Абсолюты создаются умом. Таково общество. Основной конфликт происходит между обществом и тобой. Если ты признаешь, что должен подчиняться обществу, то ты также должен признавать, что общество имеет право ликвидировать тебя в своих интересах. Это то, что делают могущественные государства.
То, о чем говорю я, – это другой и более простой способ вашей самоликвидации, если это то, к чему вы стремитесь. Тем, что вы боитесь ликвидировать, является эта структура мышления.
Сальваторе: Я и есть общество.
У. Г.: Да, вы – общество. Так что если вы ликвидируете эту структуру в себе, то есть возможность ликвидации и общества (общественного сознания) тоже, но не общественной структуры. Индивидуальное сознание и общественное сознание – это не разные вещи.
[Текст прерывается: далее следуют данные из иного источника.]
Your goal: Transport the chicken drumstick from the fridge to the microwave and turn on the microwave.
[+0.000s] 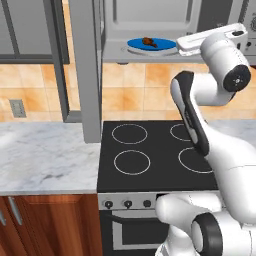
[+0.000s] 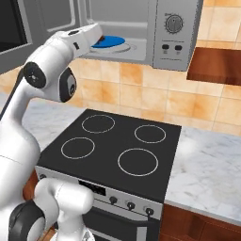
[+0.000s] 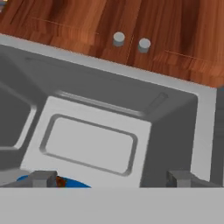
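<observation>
Above the black four-ring stove, the grey microwave hangs with its door swung wide to the left. White arm reaches up to the cavity mouth. On the blue round plate inside lies the chicken drumstick, its long axis roughly left to right. Gripper has its jaws spread wide and empty, just right of the plate; the drumstick sits beside the left fingertip. Button panel lies further right, with free space in front of it.
</observation>
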Robot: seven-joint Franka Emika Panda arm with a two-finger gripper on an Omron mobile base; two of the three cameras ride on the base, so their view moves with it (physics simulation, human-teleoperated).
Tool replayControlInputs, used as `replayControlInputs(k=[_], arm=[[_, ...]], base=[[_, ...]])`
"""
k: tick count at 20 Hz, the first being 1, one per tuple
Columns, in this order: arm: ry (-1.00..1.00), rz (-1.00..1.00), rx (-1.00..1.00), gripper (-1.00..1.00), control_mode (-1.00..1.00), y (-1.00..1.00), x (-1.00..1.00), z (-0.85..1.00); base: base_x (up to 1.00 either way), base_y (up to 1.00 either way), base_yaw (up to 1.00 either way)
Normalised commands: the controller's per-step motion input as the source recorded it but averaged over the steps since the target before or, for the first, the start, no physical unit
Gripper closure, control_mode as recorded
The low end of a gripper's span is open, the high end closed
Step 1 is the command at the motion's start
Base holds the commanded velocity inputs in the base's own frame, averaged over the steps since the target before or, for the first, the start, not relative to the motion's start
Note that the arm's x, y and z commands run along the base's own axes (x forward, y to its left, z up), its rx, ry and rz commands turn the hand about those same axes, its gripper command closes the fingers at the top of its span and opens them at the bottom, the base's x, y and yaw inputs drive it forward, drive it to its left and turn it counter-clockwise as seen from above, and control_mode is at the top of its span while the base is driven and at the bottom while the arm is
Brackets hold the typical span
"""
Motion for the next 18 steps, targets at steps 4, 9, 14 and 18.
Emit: replayControlInputs(k=[4,9,14,18], arm=[[0.09,-0.16,-0.10,-1.00,-1.00,0.00,-1.00,0.02],[0.21,-0.15,-0.05,-1.00,-1.00,0.00,-1.00,0.03],[0.27,-0.13,-0.02,-1.00,-1.00,0.00,-1.00,-0.01],[0.32,-0.10,-0.03,-1.00,-1.00,-0.02,-0.90,-0.16]], base=[[0.00,0.00,0.00],[0.00,0.00,0.00],[0.00,0.00,0.00],[0.00,0.00,0.00]])
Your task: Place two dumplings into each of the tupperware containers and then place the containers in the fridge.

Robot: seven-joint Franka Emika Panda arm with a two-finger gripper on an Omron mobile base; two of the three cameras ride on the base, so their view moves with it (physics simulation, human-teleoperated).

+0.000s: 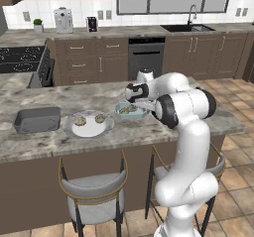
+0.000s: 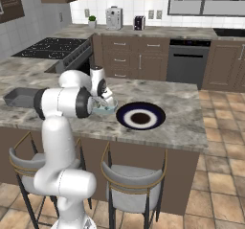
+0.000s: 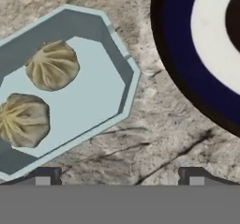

Поэтому абсурдно ожидать, что общество изменится, и говорить о революции, не претерпевая радикального изменения самому.
Сальваторе: Есть ли какая-то сущность, которая должна быть преобразована?
У. Г.: Никакой сущности нет. Нет никакой двойственности, никакого деления в сознании. Это все одно. Но вы изолировали себя от этого единого движения, и в этом вся проблема, и именно поэтому вы задаете все эти вопросы.
Сальваторе: Каку кого угодно может не быть вопросов?
У. Г.: Все эти вопросы возникали, когда вы разделяли все эти проблемы.
Сальваторе: Тогда мышление – это проблема?
У. Г.: Есть ли мышление, если вы ничего не хотите для самого себя?
Сальваторе: Когда я пешком спускаюсь в Саанен, то обнаруживаю, что постоянно думаю, хотя я лично ничего не получаю.
У. Г.: Почему? Вы не можете быть без этого постоянного движения внутри вас. Вы хотите заполнять этим движением мысли ту пустоту – на самом деле это ни пустота, ни полнота, это то, что оно есть. Вы постоянно читаете свои мысли. Вы все время листаете страницы памяти.
Не думайте, что вы когда-либо освободитесь от этого. Если вы пытаетесь это контролировать, формировать или подгонять под какие-то рамки, вам это не удастся. Это все одно движение, жизнь и мышление, а вы пытаетесь его разделять. В какой-то момент они каким-то образом разделились, и вы постоянно придаете этому непрерывность.
Сальваторе: Что для вас важно?
У. Г.: Важно все, что есть в этот конкретный момент, и это для меня единственный мир.
Сальваторе: У вас есть желание?
У. Г.: Желание есть. Это часть жизни. Скажем, меня то-то привлекает. Я смотрю на это, скажем, на картину на стене, и не знаю, что это – изображение Иисуса или хорошенькой девушки. Даже если я распознаю картину как изображение Иисуса или кого-то еще, это сразу уходит, потому что есть что-то еще. Нет никакого нарастания мышления, и потому там не может оставаться никакая особая мысль.
Влечение – это естественное движение, и вы называете его желанием. Но здесь нет никакого усиления желания или потребности исполнения этого желания. Что происходит с желанием, когда нет потребности в его исполнении? Оно здесь сгорает и превращается в энергию. Когда ты не используешь мысль для того, чтобы получать что-либо для себя, эта мысль сгорает; горение мысли – это энергия. Энергия – не что-то таинственное, или божественное, или нечто в этом роде. Горение мысли производит энергию, и это жизнь. Этот процесс продолжается все время, и ты можешь видеть, как зола этих мыслей выходит из кожи. Все тело становится белым. Вот почему индийские йоги мажут свои тела золой, чтобы имитировать это состояние, это сжигание мысли.